Le problème de qualité des données dont personne ne parle
Chaque conversation sur l’analytique finit par se heurter au même mur : les données ne sont pas assez propres pour être fiables. Titres de poste appliqués de façon incohérente, affectations de gestionnaires non mises à jour quand les équipes sont restructurées, dossiers de congé qui n’ont pas été maintenus, cotes de rendement saisies rétroactivement pour respecter une échéance. Avant d’investir dans les capacités d’analytique, investissez dans la qualité des données : définissez des normes de données, faites régulièrement la vérification du SIRH et attribuez la responsabilité de chaque champ de données à une personne précise qui est imputable de son exactitude. L’analytique bâtie sur de mauvaises données produit des chiffres convaincants, mais faux.
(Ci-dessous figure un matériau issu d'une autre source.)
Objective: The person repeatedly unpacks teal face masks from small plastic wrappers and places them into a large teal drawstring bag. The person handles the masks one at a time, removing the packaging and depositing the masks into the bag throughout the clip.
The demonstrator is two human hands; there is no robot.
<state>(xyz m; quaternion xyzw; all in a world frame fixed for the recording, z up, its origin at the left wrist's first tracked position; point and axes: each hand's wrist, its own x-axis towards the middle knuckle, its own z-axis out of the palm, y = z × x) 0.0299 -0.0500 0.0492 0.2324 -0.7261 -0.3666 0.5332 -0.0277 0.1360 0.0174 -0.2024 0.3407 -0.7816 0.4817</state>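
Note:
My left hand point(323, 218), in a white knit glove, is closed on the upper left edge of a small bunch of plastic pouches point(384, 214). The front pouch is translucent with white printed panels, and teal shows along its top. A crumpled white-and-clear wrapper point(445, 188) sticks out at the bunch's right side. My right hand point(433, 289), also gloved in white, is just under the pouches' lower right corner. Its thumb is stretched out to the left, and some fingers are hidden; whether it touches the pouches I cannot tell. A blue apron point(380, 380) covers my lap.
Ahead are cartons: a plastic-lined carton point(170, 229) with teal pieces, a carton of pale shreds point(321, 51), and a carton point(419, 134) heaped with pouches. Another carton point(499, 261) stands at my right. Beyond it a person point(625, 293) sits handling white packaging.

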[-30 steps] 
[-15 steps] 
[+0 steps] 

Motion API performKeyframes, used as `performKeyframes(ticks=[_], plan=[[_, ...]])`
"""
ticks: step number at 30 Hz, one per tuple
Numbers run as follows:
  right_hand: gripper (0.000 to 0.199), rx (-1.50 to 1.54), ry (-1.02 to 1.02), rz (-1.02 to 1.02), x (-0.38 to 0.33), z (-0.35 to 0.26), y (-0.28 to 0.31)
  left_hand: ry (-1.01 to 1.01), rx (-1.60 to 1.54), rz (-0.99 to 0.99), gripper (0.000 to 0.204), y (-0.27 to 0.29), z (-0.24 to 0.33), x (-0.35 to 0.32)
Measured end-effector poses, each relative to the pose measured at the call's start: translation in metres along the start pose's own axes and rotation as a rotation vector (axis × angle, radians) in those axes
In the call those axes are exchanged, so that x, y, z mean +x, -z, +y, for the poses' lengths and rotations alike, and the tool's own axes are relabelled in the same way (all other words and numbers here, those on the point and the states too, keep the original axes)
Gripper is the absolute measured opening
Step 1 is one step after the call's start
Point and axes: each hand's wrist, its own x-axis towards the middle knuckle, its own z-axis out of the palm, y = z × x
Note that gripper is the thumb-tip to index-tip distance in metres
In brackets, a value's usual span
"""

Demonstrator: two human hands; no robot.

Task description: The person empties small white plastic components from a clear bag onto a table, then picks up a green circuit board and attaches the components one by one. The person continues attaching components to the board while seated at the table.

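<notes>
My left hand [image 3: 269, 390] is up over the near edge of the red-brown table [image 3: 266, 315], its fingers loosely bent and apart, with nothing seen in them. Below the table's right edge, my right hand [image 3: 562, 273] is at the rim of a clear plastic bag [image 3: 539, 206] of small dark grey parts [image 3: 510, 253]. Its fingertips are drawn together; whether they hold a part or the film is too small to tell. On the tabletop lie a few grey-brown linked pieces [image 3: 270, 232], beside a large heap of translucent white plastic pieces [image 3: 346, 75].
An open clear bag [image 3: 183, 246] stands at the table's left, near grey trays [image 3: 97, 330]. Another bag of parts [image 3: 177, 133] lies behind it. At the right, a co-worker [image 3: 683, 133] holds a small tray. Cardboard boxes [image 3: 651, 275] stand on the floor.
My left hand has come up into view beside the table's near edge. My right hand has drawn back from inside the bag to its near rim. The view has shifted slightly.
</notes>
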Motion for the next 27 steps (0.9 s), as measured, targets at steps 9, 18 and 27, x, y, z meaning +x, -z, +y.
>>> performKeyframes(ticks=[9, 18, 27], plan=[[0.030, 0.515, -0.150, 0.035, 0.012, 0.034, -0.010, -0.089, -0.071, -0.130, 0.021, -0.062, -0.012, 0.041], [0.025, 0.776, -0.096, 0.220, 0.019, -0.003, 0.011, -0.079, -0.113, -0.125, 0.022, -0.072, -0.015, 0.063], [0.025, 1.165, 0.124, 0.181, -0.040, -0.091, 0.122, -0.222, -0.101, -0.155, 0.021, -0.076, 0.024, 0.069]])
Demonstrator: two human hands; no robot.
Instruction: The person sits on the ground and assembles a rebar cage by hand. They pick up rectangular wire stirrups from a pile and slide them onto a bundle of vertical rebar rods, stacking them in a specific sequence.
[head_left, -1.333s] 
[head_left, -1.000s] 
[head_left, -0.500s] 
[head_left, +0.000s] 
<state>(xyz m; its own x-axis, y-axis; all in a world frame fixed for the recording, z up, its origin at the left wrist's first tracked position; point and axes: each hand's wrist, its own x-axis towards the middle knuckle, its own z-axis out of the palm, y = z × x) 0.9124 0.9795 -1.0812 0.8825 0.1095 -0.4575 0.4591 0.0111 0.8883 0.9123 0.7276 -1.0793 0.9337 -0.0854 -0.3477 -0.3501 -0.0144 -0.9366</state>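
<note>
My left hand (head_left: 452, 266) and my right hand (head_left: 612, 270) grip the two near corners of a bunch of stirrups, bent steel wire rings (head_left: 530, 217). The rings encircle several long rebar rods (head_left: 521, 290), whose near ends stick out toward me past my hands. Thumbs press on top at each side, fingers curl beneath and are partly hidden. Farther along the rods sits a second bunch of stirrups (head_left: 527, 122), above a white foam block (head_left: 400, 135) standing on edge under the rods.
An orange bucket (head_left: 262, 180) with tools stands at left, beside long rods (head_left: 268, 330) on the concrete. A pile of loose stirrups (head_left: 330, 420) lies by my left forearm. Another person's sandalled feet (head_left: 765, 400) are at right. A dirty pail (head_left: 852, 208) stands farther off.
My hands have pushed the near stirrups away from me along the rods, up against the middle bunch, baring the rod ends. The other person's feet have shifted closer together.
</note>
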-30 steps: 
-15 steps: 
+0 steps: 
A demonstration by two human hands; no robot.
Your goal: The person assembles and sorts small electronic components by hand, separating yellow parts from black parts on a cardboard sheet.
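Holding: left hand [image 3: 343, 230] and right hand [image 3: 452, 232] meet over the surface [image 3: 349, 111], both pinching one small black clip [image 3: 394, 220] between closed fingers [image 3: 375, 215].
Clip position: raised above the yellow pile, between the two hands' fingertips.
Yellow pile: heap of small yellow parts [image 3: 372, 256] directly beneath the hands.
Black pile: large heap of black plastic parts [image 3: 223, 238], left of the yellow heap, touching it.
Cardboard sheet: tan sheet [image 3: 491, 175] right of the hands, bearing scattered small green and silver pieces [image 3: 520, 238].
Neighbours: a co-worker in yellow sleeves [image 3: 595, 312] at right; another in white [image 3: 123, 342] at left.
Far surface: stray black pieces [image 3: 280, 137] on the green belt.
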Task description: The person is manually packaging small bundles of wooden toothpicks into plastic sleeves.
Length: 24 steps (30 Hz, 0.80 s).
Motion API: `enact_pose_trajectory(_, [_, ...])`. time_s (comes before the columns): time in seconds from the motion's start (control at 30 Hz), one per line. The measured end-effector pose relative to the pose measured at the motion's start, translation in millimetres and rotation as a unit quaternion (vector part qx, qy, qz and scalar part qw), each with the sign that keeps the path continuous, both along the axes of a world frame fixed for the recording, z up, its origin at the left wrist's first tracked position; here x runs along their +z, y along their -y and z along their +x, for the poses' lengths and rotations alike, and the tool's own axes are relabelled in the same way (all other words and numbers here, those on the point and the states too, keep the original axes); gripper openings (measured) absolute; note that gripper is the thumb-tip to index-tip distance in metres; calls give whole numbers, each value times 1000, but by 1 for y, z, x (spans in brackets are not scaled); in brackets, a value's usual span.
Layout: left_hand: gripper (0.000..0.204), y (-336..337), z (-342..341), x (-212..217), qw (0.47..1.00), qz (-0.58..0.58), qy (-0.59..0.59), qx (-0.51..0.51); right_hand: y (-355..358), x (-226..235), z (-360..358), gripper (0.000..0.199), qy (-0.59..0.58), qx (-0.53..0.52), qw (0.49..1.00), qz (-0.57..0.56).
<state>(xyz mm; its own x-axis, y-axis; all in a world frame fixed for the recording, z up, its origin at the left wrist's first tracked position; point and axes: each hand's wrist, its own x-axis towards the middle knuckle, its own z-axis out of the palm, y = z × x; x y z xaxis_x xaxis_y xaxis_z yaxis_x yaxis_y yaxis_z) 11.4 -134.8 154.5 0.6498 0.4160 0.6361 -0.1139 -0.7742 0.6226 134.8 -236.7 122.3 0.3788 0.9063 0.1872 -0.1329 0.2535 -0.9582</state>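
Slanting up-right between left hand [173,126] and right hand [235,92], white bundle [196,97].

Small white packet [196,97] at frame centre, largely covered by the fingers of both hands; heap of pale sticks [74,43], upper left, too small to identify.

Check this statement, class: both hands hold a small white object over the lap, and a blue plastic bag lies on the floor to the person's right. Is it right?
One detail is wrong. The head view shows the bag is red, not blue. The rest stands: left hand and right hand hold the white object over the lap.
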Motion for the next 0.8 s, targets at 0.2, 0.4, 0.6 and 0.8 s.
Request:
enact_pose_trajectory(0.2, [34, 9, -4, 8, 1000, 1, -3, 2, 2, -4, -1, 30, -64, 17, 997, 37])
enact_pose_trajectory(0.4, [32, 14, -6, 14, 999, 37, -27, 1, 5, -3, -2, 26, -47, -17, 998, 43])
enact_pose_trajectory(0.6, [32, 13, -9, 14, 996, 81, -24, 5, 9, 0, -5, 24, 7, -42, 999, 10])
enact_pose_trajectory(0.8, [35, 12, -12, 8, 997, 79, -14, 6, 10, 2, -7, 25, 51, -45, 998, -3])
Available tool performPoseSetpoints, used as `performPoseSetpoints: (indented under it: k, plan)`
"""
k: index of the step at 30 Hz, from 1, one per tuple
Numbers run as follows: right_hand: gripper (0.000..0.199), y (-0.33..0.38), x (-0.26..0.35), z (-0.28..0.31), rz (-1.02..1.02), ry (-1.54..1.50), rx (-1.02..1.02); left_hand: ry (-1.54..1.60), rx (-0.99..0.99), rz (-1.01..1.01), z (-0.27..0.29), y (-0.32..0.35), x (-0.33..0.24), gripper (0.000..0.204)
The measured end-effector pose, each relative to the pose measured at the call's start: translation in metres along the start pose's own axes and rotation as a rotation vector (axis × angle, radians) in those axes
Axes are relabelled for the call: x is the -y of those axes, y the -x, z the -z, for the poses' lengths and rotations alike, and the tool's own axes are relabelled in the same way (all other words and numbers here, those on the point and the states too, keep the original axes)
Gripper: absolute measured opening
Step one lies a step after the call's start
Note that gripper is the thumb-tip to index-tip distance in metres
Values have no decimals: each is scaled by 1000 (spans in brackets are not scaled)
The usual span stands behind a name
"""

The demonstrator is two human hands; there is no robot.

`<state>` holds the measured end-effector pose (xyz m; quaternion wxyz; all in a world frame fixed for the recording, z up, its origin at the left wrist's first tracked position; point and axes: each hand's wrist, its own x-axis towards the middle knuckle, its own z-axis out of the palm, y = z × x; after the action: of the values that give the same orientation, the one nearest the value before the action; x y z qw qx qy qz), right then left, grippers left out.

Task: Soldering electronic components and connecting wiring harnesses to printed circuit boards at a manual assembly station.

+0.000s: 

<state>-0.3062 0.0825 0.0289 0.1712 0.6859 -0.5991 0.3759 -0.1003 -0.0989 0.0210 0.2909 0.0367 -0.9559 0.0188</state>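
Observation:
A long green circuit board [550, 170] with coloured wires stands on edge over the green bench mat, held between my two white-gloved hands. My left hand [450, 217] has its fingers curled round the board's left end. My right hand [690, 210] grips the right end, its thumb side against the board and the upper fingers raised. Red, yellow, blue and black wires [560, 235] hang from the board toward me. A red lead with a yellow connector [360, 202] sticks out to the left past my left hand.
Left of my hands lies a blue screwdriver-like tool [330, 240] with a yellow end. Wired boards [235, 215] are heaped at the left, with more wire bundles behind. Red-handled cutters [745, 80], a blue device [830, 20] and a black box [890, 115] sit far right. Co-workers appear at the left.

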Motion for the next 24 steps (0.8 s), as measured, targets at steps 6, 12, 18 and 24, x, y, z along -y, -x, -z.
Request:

Commencer par une question d’affaires
Les organisations dont les fonctions d’analytique des effectifs sont les plus matures ont une caractéristique commune : elles commencent chaque analyse par une question d’affaires précise, et non par les données qu’elles ont sous la main. 'Pourquoi le roulement volontaire dans la fonction des ventes est-il plus élevé que la moyenne de l’entreprise?' est une question d’affaires. 'Voici un graphique de toutes les données que nous avons sur nos employés' n’est pas de l’analytique; c’est du rapport. La question d’affaires détermine quelles données vous devez utiliser, quelle analyse vous devez faire et à quoi ressemble une réponse utile. Elle rend aussi le résultat immédiatement pertinent pour la personne à qui vous le présentez.